## PROBLEM TO WORK ON
Search the listing below for the line containing "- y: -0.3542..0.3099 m". From there through the line containing "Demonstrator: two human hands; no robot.", transcribe every line exactly, both ends included.
(SUPPLIED DATA begins)
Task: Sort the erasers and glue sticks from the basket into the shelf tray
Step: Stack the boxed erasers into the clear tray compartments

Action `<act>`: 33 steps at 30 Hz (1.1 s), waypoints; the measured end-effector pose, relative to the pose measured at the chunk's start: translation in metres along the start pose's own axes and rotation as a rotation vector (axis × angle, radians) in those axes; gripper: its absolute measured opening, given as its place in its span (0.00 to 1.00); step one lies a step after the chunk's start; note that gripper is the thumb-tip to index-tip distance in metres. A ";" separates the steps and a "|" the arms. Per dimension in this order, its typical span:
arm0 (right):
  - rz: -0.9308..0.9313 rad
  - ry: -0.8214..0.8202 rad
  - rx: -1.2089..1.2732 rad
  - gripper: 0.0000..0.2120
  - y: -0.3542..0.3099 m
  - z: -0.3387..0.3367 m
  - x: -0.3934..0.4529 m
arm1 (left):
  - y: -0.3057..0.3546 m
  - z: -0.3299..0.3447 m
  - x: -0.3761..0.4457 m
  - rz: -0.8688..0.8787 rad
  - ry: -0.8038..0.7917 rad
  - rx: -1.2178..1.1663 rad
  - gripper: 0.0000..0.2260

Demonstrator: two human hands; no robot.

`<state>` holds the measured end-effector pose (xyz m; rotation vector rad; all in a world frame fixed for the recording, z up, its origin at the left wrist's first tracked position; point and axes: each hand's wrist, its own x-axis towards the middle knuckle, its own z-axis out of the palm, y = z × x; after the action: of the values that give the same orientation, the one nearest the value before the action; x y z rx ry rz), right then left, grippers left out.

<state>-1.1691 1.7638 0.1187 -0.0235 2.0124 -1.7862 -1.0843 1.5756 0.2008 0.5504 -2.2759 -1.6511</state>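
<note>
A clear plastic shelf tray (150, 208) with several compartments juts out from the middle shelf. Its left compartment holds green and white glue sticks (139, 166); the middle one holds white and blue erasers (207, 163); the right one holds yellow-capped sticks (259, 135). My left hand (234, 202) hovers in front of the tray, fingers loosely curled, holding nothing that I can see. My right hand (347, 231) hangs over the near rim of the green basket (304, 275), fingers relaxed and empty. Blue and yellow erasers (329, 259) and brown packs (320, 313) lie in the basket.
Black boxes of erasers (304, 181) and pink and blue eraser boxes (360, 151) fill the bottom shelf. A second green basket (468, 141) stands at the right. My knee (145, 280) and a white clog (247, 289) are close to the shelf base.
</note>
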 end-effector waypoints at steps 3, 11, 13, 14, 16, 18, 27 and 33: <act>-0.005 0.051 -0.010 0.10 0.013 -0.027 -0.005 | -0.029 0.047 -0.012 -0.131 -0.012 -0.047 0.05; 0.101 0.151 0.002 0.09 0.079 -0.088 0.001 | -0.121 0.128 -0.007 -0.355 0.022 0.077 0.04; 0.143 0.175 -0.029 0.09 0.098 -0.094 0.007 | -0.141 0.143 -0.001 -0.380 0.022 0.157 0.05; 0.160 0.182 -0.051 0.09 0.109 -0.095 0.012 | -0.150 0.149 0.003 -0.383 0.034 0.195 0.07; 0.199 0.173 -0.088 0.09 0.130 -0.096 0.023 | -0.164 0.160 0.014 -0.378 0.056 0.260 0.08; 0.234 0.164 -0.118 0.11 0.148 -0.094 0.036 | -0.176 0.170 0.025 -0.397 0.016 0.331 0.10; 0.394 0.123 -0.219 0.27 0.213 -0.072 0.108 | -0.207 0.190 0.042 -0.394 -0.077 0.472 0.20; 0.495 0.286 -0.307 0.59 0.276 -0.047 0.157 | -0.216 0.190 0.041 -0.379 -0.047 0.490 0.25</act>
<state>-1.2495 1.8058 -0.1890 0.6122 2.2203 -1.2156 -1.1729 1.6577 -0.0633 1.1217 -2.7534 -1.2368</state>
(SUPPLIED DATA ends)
## ANSWER TO THE EXERCISE
  - y: -0.3542..0.3099 m
  - z: -0.3387..0.3367 m
  - x: -0.3934..0.4529 m
arm1 (left):
  - y: -0.3057..0.3546 m
  - z: -0.3299..0.3447 m
  - x: -0.3761..0.4457 m
  - rz: -0.8688..0.8787 rad
  - ry: -0.8038..0.7917 rad
  - rx: -1.2178..1.1663 rad
  - gripper: 0.0000..0.2260

Demonstrator: two human hands; no robot.

With that, the output is done.